Print each line exactly, beginning with the one where "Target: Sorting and" appears and ending at the last line below.

=== Dataset extract ===

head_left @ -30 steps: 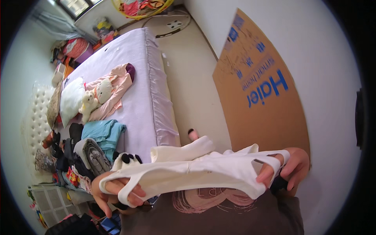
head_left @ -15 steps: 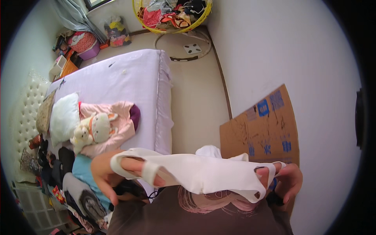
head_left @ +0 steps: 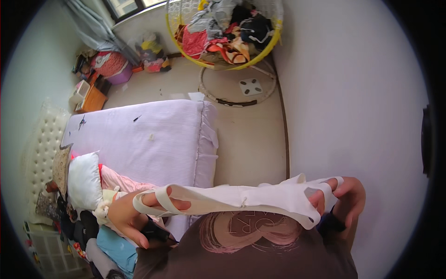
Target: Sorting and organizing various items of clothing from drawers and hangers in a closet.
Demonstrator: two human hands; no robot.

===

Output below:
Target: Sorting and organizing various items of clothing from drawers and hangers in a closet.
Demonstrator: two human hands; no robot.

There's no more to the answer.